Data entries
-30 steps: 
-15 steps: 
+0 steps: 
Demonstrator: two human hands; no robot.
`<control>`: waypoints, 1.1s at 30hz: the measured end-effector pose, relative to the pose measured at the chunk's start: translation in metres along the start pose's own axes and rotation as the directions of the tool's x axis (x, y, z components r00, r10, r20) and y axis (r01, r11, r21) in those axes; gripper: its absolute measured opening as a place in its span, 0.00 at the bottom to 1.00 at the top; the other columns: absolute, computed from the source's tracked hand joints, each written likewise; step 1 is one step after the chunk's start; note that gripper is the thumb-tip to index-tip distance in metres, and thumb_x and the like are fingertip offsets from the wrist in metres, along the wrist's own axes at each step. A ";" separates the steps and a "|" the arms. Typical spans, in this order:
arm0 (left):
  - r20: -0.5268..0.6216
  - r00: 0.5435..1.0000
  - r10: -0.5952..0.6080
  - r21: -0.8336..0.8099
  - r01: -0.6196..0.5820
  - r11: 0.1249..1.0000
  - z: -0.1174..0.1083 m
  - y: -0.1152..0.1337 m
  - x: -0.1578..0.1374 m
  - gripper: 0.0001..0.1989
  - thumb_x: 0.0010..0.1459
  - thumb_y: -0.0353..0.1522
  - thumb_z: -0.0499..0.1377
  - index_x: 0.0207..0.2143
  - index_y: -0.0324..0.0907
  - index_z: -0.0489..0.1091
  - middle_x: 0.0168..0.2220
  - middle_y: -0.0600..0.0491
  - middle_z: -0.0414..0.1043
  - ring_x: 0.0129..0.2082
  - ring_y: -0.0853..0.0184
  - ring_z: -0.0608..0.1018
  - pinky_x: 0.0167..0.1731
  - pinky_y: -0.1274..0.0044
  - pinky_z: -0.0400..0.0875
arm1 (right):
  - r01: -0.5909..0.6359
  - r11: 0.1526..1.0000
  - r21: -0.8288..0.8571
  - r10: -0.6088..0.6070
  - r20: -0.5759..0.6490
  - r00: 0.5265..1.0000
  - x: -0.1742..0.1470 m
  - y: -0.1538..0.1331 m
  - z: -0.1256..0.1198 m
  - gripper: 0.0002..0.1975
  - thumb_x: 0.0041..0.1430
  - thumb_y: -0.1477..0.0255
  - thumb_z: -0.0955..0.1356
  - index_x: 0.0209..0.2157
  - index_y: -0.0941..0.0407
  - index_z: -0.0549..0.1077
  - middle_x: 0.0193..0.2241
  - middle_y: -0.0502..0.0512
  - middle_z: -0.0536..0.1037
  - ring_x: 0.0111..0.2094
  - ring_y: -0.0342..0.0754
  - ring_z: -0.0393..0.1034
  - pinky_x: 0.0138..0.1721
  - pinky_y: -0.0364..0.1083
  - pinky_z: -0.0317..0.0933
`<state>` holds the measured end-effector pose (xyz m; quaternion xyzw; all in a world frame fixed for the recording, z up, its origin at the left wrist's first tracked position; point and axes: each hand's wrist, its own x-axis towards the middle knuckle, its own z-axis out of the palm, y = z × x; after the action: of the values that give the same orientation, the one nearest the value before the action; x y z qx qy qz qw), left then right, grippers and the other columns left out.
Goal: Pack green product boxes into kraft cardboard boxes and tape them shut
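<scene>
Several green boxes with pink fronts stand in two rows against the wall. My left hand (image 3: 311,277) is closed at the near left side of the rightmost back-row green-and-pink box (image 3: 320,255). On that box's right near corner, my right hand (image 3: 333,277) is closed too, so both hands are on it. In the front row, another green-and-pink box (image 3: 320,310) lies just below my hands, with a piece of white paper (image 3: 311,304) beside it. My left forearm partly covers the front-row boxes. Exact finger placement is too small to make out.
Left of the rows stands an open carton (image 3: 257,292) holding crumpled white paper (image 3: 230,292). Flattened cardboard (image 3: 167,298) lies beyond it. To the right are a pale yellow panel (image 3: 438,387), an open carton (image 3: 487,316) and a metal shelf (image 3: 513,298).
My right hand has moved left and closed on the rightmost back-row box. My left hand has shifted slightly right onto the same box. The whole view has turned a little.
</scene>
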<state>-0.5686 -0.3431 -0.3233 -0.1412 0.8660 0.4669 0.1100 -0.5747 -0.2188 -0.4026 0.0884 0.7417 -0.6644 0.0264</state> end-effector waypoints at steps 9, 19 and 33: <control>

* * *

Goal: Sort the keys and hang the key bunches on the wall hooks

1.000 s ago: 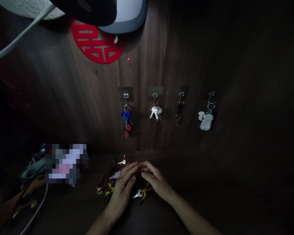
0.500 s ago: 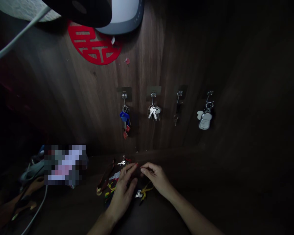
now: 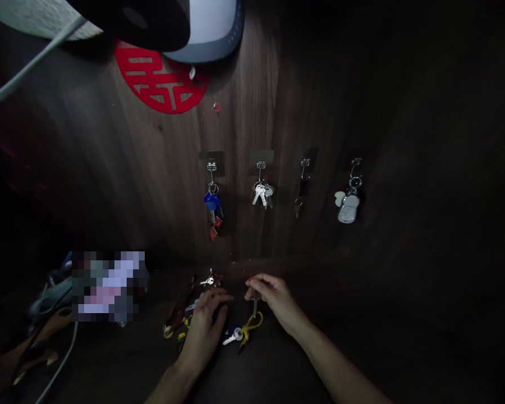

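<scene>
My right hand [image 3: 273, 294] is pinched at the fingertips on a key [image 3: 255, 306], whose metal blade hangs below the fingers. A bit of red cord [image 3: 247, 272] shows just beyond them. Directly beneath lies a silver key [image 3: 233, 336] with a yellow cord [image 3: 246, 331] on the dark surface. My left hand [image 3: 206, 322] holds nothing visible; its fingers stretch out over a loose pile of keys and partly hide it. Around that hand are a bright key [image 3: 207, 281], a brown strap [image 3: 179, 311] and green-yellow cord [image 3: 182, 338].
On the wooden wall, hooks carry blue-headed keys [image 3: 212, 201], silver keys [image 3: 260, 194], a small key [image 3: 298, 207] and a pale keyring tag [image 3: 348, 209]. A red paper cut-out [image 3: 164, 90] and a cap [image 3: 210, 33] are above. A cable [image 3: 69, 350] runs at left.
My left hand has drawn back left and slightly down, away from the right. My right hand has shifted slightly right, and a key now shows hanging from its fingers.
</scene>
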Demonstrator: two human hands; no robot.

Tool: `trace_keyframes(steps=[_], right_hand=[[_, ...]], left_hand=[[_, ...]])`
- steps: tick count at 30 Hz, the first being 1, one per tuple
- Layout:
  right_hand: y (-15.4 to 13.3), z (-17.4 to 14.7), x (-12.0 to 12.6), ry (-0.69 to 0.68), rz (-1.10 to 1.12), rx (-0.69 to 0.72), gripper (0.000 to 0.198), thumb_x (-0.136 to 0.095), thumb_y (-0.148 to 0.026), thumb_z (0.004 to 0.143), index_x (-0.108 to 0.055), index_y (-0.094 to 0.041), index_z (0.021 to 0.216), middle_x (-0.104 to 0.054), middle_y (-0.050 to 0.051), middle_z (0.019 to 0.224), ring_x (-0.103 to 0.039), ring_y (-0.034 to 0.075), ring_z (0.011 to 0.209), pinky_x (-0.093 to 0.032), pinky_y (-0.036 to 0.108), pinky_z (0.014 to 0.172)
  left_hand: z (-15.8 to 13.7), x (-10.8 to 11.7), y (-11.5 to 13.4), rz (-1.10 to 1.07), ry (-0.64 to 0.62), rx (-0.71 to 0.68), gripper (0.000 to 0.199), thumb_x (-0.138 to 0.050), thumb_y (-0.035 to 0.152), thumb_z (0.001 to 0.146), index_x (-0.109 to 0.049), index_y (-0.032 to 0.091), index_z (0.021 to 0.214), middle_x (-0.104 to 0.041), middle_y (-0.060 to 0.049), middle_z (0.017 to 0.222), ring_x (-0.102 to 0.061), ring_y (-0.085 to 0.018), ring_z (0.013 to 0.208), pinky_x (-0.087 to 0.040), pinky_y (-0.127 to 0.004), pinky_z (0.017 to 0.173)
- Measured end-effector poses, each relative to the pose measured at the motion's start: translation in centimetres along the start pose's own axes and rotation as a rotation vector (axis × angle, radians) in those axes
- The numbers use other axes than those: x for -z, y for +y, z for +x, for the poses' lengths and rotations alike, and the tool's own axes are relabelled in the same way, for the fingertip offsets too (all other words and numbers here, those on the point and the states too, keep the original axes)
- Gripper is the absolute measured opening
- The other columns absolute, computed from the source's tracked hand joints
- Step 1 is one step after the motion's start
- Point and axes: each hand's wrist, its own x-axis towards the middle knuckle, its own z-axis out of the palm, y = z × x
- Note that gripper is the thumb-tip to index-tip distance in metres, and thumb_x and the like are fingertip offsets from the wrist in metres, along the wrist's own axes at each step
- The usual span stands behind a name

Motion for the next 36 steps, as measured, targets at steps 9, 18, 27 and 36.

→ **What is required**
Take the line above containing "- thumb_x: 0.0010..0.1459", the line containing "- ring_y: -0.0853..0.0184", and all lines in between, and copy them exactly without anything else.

→ **Written answer**
  - thumb_x: 0.0010..0.1459
  - thumb_y: -0.0353..0.1522
  - thumb_z: -0.0499..0.1377
  - index_x: 0.0207..0.2143
  - index_y: -0.0324..0.0907
  - index_z: -0.0489..0.1091
  - middle_x: 0.0168..0.2220
  - middle_y: -0.0600..0.0491
  - middle_z: -0.0414..0.1043
  - ring_x: 0.0129..0.2082
  - ring_y: -0.0853..0.0184

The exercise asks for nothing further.